In March 2014, the company started a corporate debt restructuring plan in which banks gave relief by allowing a break on interest payments, extending repayment time, and reducing interest rates. Despite this, the company suffered a loss of over ₹900 crore the next year, and its bank loans rose to around ₹4300 crore. The plan failed, and the company later admitted it had defaulted on loan payments. Banks then declared its accounts as non-performing assets from 13 November 2013. In 2017, ICICI Bank started insolvency proceedings at the National Company Law Tribunal, which ordered the company’s liquidation in April 2019. The largest claims are from ICICI Bank of ₹7089 crore, followed by IDBI Bank of ₹3639 crore and SBI of ₹2925 crore.

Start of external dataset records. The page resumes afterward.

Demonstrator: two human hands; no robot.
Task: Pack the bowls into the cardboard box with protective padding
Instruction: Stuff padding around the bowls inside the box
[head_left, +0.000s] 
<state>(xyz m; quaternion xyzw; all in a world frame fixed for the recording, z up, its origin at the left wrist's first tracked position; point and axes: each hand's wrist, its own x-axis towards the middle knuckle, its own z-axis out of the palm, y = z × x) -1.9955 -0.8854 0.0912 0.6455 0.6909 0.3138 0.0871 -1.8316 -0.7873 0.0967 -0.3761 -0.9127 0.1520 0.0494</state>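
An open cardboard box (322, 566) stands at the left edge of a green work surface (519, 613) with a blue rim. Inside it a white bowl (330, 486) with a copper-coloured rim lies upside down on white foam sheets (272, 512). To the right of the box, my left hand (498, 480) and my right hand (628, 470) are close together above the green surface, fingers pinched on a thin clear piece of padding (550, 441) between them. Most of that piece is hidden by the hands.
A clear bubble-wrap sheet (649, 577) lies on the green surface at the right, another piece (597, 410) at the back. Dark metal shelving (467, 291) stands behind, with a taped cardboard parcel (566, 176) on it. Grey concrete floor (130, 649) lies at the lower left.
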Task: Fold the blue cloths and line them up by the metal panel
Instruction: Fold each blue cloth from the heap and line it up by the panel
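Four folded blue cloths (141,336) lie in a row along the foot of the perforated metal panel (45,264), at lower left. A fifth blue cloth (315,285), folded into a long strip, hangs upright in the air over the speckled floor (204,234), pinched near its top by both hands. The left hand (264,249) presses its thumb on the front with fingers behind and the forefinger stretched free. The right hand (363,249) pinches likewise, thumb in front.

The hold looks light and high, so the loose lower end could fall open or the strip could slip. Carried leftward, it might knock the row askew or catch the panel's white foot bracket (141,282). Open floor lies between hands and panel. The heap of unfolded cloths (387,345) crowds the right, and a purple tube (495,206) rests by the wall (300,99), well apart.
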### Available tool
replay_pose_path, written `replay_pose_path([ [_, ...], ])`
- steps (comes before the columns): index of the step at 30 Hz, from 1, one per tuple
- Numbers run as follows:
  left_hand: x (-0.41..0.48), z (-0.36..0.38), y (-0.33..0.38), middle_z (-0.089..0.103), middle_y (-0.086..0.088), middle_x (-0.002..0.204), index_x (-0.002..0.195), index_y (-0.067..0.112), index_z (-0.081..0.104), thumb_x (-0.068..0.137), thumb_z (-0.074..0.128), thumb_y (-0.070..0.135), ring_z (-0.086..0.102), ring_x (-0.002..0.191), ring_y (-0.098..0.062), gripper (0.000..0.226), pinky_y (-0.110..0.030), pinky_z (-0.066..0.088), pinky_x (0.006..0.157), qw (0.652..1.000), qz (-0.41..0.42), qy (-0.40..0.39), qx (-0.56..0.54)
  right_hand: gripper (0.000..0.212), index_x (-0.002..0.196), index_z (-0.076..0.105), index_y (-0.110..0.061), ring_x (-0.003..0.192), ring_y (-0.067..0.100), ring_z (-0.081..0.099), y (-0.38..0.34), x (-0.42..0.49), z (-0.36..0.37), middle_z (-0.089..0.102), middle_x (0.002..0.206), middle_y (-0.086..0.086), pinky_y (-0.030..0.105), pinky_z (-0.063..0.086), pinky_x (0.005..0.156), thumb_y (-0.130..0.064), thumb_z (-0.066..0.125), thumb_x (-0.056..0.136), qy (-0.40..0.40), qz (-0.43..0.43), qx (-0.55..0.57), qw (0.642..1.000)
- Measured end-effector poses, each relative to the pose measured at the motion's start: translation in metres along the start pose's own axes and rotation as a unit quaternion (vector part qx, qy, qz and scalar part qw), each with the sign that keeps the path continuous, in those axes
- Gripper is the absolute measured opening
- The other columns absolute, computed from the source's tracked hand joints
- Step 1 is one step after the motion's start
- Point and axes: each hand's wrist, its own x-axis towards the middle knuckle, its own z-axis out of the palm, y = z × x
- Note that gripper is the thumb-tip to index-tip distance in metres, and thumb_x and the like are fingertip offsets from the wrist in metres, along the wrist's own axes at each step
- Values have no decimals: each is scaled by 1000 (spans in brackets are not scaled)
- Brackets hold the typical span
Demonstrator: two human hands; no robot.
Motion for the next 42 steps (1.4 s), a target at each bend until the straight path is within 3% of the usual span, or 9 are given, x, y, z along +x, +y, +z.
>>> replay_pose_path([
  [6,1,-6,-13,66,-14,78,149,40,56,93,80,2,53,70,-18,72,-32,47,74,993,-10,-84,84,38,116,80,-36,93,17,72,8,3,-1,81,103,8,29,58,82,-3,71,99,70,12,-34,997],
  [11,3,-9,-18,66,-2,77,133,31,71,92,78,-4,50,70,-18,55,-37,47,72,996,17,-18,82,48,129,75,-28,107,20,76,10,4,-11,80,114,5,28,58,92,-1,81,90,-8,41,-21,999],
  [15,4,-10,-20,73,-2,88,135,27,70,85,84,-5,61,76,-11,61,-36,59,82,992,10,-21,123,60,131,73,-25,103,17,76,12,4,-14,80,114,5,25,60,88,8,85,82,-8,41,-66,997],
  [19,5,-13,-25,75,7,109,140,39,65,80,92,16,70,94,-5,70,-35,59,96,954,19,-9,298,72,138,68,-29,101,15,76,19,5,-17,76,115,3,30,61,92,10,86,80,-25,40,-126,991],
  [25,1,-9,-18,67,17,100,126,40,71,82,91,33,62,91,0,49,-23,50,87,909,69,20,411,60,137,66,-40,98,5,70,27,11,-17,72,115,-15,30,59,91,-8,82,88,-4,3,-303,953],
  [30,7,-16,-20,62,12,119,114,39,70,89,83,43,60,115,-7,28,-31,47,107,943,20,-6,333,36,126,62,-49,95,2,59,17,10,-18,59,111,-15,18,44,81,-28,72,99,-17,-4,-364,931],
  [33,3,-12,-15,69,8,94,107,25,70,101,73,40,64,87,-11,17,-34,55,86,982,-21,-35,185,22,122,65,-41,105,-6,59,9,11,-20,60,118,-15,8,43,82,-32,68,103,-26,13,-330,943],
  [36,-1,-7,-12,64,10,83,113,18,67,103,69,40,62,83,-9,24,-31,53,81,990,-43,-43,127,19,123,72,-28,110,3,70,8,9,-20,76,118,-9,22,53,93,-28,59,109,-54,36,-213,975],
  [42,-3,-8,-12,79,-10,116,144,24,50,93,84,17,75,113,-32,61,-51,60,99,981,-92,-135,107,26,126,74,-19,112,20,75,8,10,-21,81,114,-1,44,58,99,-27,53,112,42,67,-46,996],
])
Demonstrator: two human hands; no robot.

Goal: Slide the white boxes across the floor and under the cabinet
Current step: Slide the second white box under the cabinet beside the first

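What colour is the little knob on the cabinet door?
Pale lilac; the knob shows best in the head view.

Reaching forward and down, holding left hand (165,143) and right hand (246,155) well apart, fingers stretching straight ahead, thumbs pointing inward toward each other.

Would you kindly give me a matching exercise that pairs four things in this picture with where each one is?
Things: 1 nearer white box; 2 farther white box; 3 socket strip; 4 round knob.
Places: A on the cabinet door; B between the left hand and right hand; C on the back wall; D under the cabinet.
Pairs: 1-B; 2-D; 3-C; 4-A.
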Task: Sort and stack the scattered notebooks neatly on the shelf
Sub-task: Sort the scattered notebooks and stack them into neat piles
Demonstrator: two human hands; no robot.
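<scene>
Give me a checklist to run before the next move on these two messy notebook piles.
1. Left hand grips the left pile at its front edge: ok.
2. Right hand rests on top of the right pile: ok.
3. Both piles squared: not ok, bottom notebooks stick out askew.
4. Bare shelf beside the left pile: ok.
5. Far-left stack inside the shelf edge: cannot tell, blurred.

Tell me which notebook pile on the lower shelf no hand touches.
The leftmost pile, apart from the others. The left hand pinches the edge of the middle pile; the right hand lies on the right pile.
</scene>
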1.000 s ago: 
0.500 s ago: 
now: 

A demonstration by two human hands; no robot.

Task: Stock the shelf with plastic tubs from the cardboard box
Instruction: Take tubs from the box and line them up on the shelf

But, the fraud was detected when banks commissioned a forensic audit by Ernst & Young and discovered ₹22842 crore embezzlement. As per the findings of the audit, the Central Bureau of Investigation registered a case in February 2022 on a complaint from the State Bank of India. Later, the Enforcement Directorate initiated a money laundering probe, attaching assets worth ₹2747 crore.

== Investigations ==
Investigators found that the company diverted loan money to related parties and hid it through accounting entries. Instead of using the loans for shipbuilding, some funds were invested in overseas subsidiaries in Singapore. They also discovered fake contracts, misuse of letter of credit and bank guarantees, and the creation of 27 shell companies with money routed through 38 Singapore entities to move funds and invest in tax havens. In addition, properties were bought in the names of related people, and a ₹75 crore crore advance from the Indian Navy for training ships was allegedly not used for its intended purpose.

== Legal proceedings ==
As of 2026, the court proceedings are still going on and the company is undergoing liquidation.